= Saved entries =
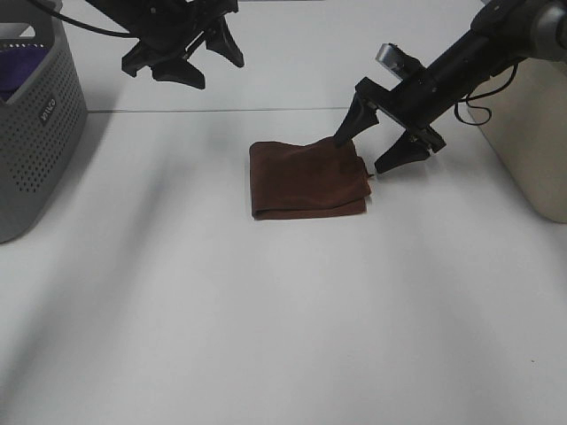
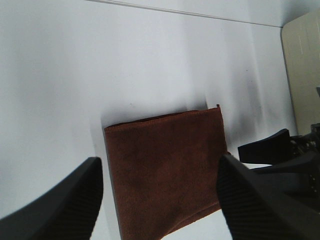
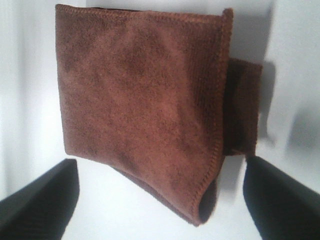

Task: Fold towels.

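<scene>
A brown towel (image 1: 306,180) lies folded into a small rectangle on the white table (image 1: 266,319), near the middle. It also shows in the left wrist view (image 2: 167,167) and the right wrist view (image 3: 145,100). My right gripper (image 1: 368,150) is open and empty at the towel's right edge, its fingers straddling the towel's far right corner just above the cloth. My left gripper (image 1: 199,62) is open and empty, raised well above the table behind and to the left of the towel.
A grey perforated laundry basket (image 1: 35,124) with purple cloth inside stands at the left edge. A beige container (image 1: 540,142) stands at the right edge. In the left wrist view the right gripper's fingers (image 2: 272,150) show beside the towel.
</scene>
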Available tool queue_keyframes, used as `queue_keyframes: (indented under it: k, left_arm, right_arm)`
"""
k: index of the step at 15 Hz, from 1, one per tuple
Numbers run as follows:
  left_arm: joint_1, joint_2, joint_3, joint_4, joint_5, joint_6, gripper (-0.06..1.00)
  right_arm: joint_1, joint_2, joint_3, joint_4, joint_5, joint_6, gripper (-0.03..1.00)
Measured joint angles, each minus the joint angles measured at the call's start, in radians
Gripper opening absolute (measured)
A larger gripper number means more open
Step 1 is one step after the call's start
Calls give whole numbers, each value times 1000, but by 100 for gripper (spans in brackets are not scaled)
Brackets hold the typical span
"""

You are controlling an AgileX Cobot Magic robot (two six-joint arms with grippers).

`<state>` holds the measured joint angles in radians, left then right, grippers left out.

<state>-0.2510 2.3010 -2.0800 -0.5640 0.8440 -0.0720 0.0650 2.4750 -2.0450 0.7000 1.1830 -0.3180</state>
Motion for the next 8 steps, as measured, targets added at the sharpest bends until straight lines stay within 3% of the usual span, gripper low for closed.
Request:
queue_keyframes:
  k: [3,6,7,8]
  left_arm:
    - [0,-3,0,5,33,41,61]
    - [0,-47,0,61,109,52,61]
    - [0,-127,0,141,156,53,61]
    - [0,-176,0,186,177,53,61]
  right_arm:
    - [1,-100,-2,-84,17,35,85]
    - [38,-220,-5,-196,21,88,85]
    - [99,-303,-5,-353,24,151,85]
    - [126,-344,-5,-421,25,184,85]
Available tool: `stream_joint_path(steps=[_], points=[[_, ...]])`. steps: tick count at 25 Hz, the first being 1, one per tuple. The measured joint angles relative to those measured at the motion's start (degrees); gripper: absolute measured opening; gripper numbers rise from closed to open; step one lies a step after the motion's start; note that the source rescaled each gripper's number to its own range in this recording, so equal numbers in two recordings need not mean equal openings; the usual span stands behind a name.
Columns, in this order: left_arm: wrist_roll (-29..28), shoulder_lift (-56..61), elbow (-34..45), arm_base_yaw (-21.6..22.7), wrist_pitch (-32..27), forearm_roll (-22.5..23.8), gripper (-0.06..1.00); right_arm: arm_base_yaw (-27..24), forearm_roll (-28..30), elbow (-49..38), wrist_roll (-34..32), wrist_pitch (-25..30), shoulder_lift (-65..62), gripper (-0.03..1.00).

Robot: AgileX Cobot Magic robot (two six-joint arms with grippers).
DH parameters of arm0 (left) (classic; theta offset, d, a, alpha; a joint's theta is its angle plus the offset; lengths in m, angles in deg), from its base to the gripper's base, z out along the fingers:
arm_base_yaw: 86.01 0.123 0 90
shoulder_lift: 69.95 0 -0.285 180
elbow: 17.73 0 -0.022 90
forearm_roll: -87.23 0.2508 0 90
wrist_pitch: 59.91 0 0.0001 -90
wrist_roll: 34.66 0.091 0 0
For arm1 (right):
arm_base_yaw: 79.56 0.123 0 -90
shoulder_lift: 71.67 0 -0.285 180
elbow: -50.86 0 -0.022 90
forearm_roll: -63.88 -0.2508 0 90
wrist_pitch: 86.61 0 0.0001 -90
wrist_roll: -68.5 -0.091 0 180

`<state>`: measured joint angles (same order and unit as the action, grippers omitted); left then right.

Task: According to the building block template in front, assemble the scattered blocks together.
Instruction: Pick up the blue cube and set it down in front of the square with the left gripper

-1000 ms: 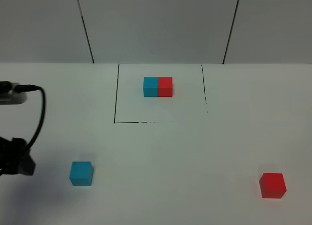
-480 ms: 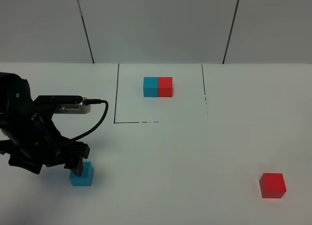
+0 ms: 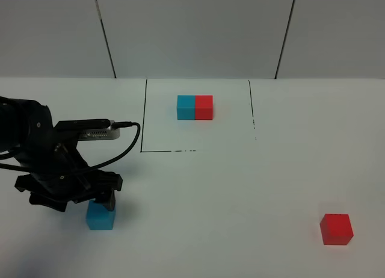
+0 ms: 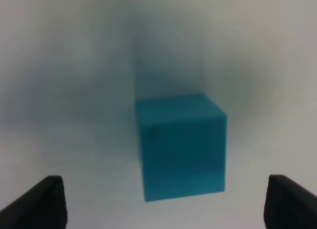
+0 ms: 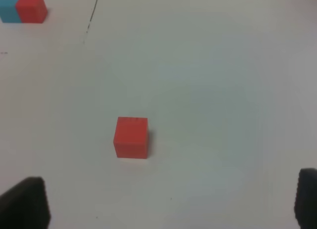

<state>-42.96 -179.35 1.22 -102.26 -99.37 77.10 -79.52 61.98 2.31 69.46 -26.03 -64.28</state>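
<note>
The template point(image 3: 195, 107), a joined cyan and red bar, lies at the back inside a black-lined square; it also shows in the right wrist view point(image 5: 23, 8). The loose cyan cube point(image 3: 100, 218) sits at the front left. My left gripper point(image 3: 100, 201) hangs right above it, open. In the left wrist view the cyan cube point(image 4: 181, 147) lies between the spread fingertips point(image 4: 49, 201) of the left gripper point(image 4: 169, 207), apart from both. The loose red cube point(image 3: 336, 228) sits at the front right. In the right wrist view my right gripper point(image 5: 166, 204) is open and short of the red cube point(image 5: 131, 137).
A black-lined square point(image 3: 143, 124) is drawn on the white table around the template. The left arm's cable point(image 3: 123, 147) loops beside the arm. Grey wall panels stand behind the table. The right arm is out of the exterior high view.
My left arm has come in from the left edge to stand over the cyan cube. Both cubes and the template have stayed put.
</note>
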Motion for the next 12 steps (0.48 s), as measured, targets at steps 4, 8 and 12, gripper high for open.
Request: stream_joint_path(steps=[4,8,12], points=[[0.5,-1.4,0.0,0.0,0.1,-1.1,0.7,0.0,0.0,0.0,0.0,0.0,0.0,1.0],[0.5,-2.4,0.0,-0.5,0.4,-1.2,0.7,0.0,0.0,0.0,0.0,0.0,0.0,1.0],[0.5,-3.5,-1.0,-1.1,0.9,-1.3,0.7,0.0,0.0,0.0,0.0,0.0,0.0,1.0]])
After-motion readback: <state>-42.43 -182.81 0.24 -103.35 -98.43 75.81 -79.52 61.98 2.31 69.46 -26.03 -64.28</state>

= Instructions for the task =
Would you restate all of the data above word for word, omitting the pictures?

= Output for this task =
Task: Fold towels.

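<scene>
A brown towel (image 1: 306,180) lies folded into a small rectangle on the white table (image 1: 266,319), near the middle. It also shows in the left wrist view (image 2: 167,167) and the right wrist view (image 3: 145,100). My right gripper (image 1: 368,150) is open and empty at the towel's right edge, its fingers straddling the towel's far right corner just above the cloth. My left gripper (image 1: 199,62) is open and empty, raised well above the table behind and to the left of the towel.
A grey perforated laundry basket (image 1: 35,124) with purple cloth inside stands at the left edge. A beige container (image 1: 540,142) stands at the right edge. In the left wrist view the right gripper's fingers (image 2: 272,150) show beside the towel.
</scene>
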Available tool queue_keyframes, used as `queue_keyframes: (indented under it: k, left_arm, right_arm)`
"""
k: index of the step at 15 Hz, from 1, one per tuple
Numbers run as follows:
  left_arm: joint_1, joint_2, joint_3, joint_4, joint_5, joint_6, gripper (-0.06..1.00)
  right_arm: joint_1, joint_2, joint_3, joint_4, joint_5, joint_6, gripper (-0.03..1.00)
Measured joint angles, each minus the joint angles measured at the call's start, in radians
Gripper opening absolute (measured)
A larger gripper number means more open
Step 1 is one step after the call's start
Calls give whole numbers, each value times 1000, but by 100 for gripper (spans in brackets are not scaled)
Brackets hold the typical span
"""

You are controlling an AgileX Cobot Magic robot (two six-joint arms with grippers).

`<state>` holds the measured joint angles in radians, left then right, grippers left out.

<state>-0.2510 2.3010 -2.0800 -0.5640 0.8440 -0.0720 0.0650 2.4750 -2.0450 0.7000 1.1830 -0.3180</state>
Motion for the next 8 steps, as measured, targets added at the sharpest bends until straight lines stay within 3% of the usual span, gripper low for closed.
Request:
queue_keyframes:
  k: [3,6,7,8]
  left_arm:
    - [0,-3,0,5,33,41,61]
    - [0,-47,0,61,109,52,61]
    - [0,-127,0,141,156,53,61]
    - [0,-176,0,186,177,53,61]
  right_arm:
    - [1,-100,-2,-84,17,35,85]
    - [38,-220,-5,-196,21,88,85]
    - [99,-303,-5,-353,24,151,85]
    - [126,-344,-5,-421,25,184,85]
Available tool: `stream_joint_path(steps=[_], points=[[_, ...]])`. steps: tick count at 25 Hz, the first being 1, one per tuple. The measured joint angles relative to those measured at the motion's start (degrees); gripper: absolute measured opening; gripper numbers rise from closed to open; step one lies a step after the motion's start; note that the source rescaled each gripper's number to its own range in this recording, so equal numbers in two recordings need not mean equal openings; the usual span stands behind a name.
Columns, in this order: left_arm: wrist_roll (-29..28), shoulder_lift (-56..61), elbow (-34..45), arm_base_yaw (-21.6..22.7), wrist_pitch (-32..27), forearm_roll (-22.5..23.8), gripper (-0.06..1.00); right_arm: arm_base_yaw (-27..24), forearm_roll (-28..30), elbow (-49..38), wrist_roll (-34..32), wrist_pitch (-25..30), shoulder_lift (-65..62), gripper (-0.03..1.00).

Robot: AgileX Cobot Magic robot (two six-joint arms with grippers).
DH parameters of arm0 (left) (classic; theta offset, d, a, alpha; a joint's theta is its angle plus the offset; lengths in m, angles in deg), from its base to the gripper's base, z out along the fingers:
arm_base_yaw: 86.01 0.123 0 90
shoulder_lift: 69.95 0 -0.285 180
elbow: 17.73 0 -0.022 90
forearm_roll: -87.23 0.2508 0 90
wrist_pitch: 59.91 0 0.0001 -90
wrist_roll: 34.66 0.091 0 0
For arm1 (right):
arm_base_yaw: 79.56 0.123 0 -90
shoulder_lift: 71.67 0 -0.285 180
elbow: -50.86 0 -0.022 90
forearm_roll: -63.88 -0.2508 0 90
wrist_pitch: 86.61 0 0.0001 -90
wrist_roll: -68.5 -0.091 0 180

`<state>`: measured joint angles (same order and unit as the action, grippers omitted); left then right.

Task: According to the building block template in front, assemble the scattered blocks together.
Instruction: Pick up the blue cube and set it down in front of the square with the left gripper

-1000 ms: 
-480 ms: 
+0 ms: 
+0 ms: 
+0 ms: 

<state>-42.96 -179.35 1.22 -102.26 -99.37 77.10 -79.52 61.98 2.31 69.46 -26.03 -64.28</state>
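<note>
The template point(image 3: 195, 107), a joined cyan and red bar, lies at the back inside a black-lined square; it also shows in the right wrist view point(image 5: 23, 8). The loose cyan cube point(image 3: 100, 218) sits at the front left. My left gripper point(image 3: 100, 201) hangs right above it, open. In the left wrist view the cyan cube point(image 4: 181, 147) lies between the spread fingertips point(image 4: 49, 201) of the left gripper point(image 4: 169, 207), apart from both. The loose red cube point(image 3: 336, 228) sits at the front right. In the right wrist view my right gripper point(image 5: 166, 204) is open and short of the red cube point(image 5: 131, 137).
A black-lined square point(image 3: 143, 124) is drawn on the white table around the template. The left arm's cable point(image 3: 123, 147) loops beside the arm. Grey wall panels stand behind the table. The right arm is out of the exterior high view.
My left arm has come in from the left edge to stand over the cyan cube. Both cubes and the template have stayed put.
</note>
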Motion for the next 12 steps (0.48 s), as measured, targets at steps 4, 8 and 12, gripper high for open.
Request: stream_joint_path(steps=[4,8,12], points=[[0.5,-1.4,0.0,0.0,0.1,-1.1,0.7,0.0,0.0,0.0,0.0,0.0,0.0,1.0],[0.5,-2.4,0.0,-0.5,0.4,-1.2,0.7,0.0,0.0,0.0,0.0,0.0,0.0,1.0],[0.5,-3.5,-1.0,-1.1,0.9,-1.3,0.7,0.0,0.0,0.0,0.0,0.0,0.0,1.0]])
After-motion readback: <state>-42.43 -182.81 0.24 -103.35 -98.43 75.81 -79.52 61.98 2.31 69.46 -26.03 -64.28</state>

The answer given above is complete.